The eight per cent fall in the numbers employed by Suffolk County Council, reported by the East Anglian Daily Times today, is substantial. But there is little in the way of an answer to the question of whether it is the right people who have gone.
Jane Storey, deputy leader of the council, told the paper:
We are restructuring the county and that is meaning that the number of jobs is falling. Most of those jobs are in administrative roles, coming from the restructuring, rather than in frontline services because we are aware that people still need the services we offer.
The information that a quarter of the 80 top paid staff have left in the past year, tends to confirm that claim.

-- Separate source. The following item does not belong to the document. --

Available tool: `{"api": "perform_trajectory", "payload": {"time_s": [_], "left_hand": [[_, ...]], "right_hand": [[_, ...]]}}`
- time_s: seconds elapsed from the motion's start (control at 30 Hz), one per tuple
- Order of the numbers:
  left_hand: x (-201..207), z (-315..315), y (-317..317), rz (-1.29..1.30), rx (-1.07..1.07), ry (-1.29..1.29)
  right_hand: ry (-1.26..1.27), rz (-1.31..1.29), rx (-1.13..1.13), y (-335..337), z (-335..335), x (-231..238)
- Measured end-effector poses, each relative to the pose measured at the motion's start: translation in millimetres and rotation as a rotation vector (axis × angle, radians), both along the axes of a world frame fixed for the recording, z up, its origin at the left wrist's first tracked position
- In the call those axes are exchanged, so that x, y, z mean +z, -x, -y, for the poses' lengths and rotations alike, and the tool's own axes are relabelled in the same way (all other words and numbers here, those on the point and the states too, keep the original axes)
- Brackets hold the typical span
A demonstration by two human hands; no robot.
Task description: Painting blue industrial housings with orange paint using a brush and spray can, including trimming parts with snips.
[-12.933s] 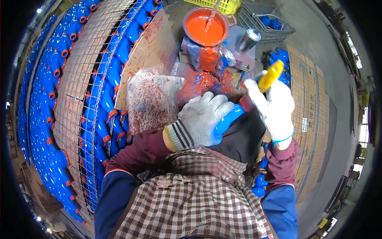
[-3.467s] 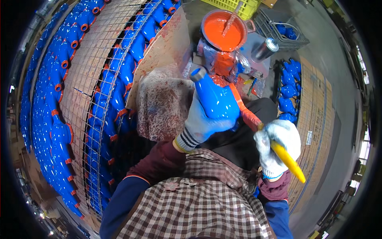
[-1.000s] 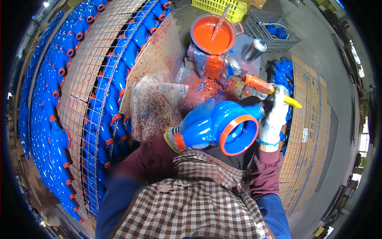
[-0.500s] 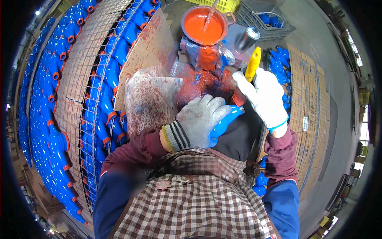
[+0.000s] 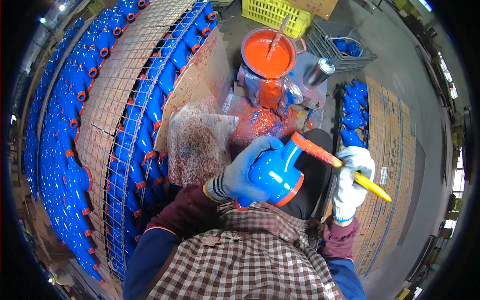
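My left hand (image 5: 244,172), in a grey glove, is wrapped round a shiny blue pipe fitting (image 5: 276,172) with a round body and a neck. The fitting is tilted over my lap, its wide lower rim and neck end coloured red-orange. My right hand (image 5: 353,175), in a white glove, is closed on a paintbrush (image 5: 371,186) with a yellow handle. Thick red paint coats the brush's front part, and its tip rests against the neck's end. Beyond my hands, a pot (image 5: 245,55) of red-orange paint holds a stirring stick (image 5: 278,38).
Many blue fittings (image 5: 80,180) with red rims line wire mesh racks (image 5: 135,65) on my left. A paint-spattered cardboard sheet (image 5: 200,80) leans there. A spray can (image 5: 318,73) stands beside the pot. Behind are yellow (image 5: 272,17) and grey crates (image 5: 345,62). More blue fittings (image 5: 353,121) lie by cardboard (image 5: 387,165) at right.
My left hand has turned the fitting so its body and red rim show. My right hand has moved lower, and the brush has swung from upright to slanting, its tip now on the neck.
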State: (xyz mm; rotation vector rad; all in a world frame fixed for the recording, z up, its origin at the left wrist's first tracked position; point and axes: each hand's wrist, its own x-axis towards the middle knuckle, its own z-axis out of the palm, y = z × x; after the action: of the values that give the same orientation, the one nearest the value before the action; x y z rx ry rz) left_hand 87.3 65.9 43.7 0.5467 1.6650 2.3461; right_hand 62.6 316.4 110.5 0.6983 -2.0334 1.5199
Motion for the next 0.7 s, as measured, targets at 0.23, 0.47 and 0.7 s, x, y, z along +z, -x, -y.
{"api": "perform_trajectory", "payload": {"time_s": [0.23,0.47,0.7], "left_hand": [[-25.4,-38.8,-13.1,0.432,-0.628,-1.123],[-9.2,-2.3,-25.0,0.736,-0.486,-0.767],[0.4,14.4,-5.1,0.129,-0.051,-0.194]], "right_hand": [[1.263,0.822,0.356,-1.7,39.0,-65.0],[1.364,0.913,0.543,25.5,51.7,-46.6],[0.524,0.58,0.043,24.2,25.1,-2.7]]}}
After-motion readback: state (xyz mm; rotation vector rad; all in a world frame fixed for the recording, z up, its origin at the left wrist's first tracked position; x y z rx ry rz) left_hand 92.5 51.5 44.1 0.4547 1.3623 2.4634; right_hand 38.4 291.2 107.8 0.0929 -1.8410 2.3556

But Cathy Pollard, the opposition leader, said:
Part of the problem is we have to take these figures at face value because there is no longer an effective human resources panel at the county.
Having said that, it is not clear whether this news is good or bad. We want the council to be more efficient and this should be going along that way – but we don’t really know whether these jobs are administrative or frontline.
The drop in the number of senior managers has saved £1.8m, out of a £7m estimate, in nine months. Redundancy costs are not known.
The total number of employees has fallen by 851 to 9,605 in a year, contributing to cost savings of £18m last year. This was about £2.8m more than expected.
Ms Storey said the number of carers had remained the same while there were now more social workers supporting vulnerable children and adults.